In line with respect for nature, integrated production is the mainstay of rice at this farm. "The impact is as small as possible, to protect the fauna and flora, and our food health", adds José Mota Captain, under the rules imposed in Europe regarding this matter linked to respect for the ecosystem and the consumer, but also regarding the origin of rice.

The production of carolino and long-grain rice, each with different characteristics and flavours, has advanced. “Carolino rice is what has always been consumed in Portugal, but it takes a lot of work to do. Therefore, after a day's work, women prefer to choose the long-grain, which is faster to cook, but you can only make dry rice.” This reality was decisive in the change of plans by José Mota Capitão regarding the type of rice to continue in his portfolio.

In 2015, he left the long-grain rice, “which does not represent any gastronomic interest”, for the benefit of carolino, the chosen one for creamy rice. There are three varieties, about which José Mota Capitão makes a point of referring to the appropriate purposes: “the bomb, suitable for paella; Ronaldo, to make risotto, white rice and rice pudding; and Centauro, to make sushi, fish and seafood”.

At Herdade do Portocarro, the sowing of rice is done in early May, with the help of a tract and seeder, and the harvest takes place in October, with the combine harvester. Once harvested, the beans have about 20% humidity, which is why they are placed in a dryer, which, through hot air, reduces the humidity to 14%. “That way it's stable. Then, it is stored in the warehouse, where it stays for two to three months, protected by the bark.” After this period, “it goes to the machine, which removes the bark and gives it a gentle whitening”, says José Monta Capitão, referring to a small service provider in the region. "It is packaged and returns to provenance."

In addition to rice, José Mota Capitão is well known for its wines. “I produce 100,000 bottles a year and I have 20 hectares of vines”. In the red varieties, it focuses more attention on Touriga Franca, Touriga Nacional and the foreign Sangiovese, while Galego Dourado, Serceal and Arinto appear in the list of white grape varieties.

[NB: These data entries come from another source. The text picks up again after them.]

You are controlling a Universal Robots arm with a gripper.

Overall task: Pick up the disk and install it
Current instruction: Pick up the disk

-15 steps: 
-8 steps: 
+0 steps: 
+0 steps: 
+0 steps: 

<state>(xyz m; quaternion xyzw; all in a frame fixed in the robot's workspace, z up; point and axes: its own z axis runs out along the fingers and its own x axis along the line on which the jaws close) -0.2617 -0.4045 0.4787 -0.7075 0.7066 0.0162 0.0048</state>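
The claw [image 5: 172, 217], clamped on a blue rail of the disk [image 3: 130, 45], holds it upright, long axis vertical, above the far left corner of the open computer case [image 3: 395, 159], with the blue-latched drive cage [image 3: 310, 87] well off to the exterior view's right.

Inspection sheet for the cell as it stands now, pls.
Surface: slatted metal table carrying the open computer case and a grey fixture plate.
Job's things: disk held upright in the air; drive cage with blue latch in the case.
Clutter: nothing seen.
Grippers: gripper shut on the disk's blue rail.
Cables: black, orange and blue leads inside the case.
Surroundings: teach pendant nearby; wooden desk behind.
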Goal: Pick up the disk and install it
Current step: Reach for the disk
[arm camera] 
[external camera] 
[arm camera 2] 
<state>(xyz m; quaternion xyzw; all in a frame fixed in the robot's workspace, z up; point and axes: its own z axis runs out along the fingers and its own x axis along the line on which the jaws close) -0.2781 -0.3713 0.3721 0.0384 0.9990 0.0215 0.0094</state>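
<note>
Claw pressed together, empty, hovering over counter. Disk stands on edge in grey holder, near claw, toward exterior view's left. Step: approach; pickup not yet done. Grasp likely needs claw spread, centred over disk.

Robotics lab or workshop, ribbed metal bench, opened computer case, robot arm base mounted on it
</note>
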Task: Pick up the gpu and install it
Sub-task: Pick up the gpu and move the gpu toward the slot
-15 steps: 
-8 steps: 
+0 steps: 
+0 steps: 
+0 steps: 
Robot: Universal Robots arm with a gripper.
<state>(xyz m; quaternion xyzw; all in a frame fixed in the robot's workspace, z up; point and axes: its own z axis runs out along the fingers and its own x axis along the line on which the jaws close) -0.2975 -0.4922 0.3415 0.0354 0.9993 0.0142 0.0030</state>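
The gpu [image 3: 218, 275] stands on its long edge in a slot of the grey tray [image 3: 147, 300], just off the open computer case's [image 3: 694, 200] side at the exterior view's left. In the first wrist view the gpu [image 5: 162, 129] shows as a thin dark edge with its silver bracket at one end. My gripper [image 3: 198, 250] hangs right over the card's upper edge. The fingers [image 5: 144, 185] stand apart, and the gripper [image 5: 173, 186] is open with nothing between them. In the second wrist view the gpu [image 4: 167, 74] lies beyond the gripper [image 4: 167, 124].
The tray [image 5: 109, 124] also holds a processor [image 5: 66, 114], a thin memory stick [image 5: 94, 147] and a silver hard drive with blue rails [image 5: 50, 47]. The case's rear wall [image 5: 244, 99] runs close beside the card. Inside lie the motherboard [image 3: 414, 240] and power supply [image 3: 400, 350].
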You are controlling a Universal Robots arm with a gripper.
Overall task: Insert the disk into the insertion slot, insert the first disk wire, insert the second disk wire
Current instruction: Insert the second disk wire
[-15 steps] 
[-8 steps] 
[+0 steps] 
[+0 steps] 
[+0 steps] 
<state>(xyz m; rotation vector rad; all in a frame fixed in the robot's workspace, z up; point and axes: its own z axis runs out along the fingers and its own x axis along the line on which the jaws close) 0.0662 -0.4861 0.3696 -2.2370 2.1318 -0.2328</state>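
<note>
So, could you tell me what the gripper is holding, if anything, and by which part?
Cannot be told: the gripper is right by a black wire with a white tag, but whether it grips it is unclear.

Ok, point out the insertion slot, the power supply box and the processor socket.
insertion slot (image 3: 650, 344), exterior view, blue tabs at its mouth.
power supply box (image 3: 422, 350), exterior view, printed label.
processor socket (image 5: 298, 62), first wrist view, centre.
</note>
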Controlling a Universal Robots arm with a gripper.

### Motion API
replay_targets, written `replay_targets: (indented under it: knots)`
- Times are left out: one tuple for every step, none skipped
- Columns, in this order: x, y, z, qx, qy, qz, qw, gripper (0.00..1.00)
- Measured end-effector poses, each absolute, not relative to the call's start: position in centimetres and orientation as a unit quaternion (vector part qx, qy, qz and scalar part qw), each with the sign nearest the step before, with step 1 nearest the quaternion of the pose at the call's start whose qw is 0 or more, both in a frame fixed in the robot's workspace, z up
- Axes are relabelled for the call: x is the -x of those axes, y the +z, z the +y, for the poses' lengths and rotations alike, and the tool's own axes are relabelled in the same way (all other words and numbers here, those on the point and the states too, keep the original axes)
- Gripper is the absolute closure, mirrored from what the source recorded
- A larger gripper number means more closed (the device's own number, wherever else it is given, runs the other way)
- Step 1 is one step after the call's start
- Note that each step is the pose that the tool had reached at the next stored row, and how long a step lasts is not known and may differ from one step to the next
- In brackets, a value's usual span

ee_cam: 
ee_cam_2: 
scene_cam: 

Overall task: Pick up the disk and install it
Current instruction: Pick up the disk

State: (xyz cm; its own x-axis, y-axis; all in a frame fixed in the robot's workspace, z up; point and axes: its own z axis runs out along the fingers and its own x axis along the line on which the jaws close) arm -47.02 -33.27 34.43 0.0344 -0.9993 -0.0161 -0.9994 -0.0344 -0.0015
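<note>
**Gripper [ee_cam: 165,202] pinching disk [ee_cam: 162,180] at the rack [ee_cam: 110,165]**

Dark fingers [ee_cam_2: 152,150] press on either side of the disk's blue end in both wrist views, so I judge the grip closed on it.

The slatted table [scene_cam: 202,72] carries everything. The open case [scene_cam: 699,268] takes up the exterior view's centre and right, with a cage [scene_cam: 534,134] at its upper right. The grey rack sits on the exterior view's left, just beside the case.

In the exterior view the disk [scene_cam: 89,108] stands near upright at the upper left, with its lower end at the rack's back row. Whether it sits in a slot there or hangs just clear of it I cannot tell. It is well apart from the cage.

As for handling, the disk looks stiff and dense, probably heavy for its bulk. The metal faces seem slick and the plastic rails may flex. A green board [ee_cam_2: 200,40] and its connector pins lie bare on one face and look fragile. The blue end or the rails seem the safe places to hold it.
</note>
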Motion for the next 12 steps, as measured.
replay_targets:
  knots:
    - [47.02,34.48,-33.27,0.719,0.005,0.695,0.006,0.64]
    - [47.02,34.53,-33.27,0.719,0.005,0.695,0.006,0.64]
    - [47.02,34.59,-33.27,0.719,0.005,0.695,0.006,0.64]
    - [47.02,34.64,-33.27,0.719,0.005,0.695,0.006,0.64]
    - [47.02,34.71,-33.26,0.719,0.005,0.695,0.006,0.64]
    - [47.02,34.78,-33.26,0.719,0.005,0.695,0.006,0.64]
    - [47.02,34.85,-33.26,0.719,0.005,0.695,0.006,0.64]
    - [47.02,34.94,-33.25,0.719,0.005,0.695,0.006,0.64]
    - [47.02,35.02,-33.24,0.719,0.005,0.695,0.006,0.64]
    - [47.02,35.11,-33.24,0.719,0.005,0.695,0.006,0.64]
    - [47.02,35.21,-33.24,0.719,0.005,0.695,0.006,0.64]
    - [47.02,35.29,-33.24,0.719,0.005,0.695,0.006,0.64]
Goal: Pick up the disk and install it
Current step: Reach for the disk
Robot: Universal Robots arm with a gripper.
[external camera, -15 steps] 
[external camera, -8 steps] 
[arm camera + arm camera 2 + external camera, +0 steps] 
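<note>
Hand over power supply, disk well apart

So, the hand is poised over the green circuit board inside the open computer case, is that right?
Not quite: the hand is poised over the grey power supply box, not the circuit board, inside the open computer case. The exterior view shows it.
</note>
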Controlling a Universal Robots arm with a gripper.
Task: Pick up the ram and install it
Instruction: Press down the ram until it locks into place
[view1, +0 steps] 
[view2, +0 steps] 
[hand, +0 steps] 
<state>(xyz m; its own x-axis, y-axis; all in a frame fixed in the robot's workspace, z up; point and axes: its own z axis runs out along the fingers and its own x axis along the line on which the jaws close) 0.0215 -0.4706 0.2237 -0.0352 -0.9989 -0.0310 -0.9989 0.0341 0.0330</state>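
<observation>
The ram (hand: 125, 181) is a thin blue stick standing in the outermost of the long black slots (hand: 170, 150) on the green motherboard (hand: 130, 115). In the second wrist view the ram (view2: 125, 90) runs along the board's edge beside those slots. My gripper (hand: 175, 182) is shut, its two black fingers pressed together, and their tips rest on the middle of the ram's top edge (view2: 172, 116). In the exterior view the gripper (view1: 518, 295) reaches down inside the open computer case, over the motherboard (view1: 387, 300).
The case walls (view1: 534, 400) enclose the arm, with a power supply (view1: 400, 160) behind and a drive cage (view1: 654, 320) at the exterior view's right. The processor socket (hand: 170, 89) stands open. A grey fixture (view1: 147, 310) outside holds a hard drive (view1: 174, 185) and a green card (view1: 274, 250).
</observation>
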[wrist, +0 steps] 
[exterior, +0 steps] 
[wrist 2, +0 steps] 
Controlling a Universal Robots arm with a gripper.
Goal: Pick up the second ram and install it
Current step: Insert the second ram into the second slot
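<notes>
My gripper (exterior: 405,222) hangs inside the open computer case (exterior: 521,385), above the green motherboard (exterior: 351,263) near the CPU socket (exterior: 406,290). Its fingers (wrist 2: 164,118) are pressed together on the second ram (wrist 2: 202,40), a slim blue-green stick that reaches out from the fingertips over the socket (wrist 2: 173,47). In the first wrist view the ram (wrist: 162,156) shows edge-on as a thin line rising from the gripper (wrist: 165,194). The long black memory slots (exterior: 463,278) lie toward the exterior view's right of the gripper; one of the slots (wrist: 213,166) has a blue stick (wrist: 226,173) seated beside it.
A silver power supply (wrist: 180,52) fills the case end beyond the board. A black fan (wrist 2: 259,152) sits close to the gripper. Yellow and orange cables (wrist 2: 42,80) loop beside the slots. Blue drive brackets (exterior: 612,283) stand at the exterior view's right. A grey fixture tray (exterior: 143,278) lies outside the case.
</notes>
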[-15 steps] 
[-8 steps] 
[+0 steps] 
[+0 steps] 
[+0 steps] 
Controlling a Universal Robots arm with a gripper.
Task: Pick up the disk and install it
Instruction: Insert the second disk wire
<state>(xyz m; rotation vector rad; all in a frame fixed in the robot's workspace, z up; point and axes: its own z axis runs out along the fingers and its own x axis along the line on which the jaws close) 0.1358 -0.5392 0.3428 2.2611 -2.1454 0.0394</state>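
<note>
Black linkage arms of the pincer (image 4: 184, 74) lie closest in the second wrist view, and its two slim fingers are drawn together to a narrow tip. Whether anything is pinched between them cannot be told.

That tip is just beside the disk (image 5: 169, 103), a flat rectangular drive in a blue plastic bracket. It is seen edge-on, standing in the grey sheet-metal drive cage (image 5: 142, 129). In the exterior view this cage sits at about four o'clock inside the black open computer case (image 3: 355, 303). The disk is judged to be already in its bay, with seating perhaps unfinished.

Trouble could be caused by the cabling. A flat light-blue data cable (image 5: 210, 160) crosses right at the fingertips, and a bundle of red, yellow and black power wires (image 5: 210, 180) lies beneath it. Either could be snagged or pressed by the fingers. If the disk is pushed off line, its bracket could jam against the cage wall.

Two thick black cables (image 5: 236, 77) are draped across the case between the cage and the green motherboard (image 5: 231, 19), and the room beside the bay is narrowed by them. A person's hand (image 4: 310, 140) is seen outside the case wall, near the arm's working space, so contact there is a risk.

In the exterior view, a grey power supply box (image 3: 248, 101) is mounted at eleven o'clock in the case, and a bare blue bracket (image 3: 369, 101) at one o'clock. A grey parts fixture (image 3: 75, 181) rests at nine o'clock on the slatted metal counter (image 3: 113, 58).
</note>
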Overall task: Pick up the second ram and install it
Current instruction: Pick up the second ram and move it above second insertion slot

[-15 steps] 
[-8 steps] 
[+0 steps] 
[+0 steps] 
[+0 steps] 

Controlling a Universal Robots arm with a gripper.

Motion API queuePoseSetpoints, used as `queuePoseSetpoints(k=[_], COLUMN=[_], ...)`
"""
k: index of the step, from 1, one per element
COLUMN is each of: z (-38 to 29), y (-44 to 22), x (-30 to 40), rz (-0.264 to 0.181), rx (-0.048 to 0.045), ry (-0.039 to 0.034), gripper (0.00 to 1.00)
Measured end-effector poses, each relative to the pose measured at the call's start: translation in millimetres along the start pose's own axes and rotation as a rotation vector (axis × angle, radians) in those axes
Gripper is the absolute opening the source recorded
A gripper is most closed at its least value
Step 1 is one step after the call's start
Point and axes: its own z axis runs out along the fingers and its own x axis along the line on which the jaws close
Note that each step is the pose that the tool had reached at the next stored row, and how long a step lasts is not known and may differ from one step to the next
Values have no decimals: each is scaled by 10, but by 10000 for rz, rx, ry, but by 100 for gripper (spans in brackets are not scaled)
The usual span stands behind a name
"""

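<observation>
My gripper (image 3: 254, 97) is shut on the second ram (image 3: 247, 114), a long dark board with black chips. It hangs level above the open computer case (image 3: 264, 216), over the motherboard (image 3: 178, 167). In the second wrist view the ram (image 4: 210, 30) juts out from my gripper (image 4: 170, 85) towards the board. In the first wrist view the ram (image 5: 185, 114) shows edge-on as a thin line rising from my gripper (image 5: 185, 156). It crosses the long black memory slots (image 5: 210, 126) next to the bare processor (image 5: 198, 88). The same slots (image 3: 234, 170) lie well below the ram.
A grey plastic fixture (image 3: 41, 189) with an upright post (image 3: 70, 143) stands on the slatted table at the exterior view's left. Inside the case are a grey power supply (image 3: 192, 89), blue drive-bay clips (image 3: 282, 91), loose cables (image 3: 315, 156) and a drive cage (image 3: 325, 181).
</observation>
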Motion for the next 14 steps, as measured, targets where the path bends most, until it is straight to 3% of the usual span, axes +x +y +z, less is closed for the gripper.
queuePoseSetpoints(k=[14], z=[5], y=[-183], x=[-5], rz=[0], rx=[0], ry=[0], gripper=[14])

Recently, he became a barbel wheat producer. I have 12 hectares, but now I want to go to 25.” The milling takes place at Paulino Horta flours, in Alenquer, in machines equipped with stone millstones, so as not to compromise the nutritional attributes of this raw material, which is very popular in bread-making. "I believe that we should think about the consumer and the quality of products, in favour of people's health."

Back to rice, available under the Loverice brand, it is sold at Herdade do Portocarro, as well as through Qual House, a distribution company, “which sells high-quality products for the Horeca channel” and its wine distributors.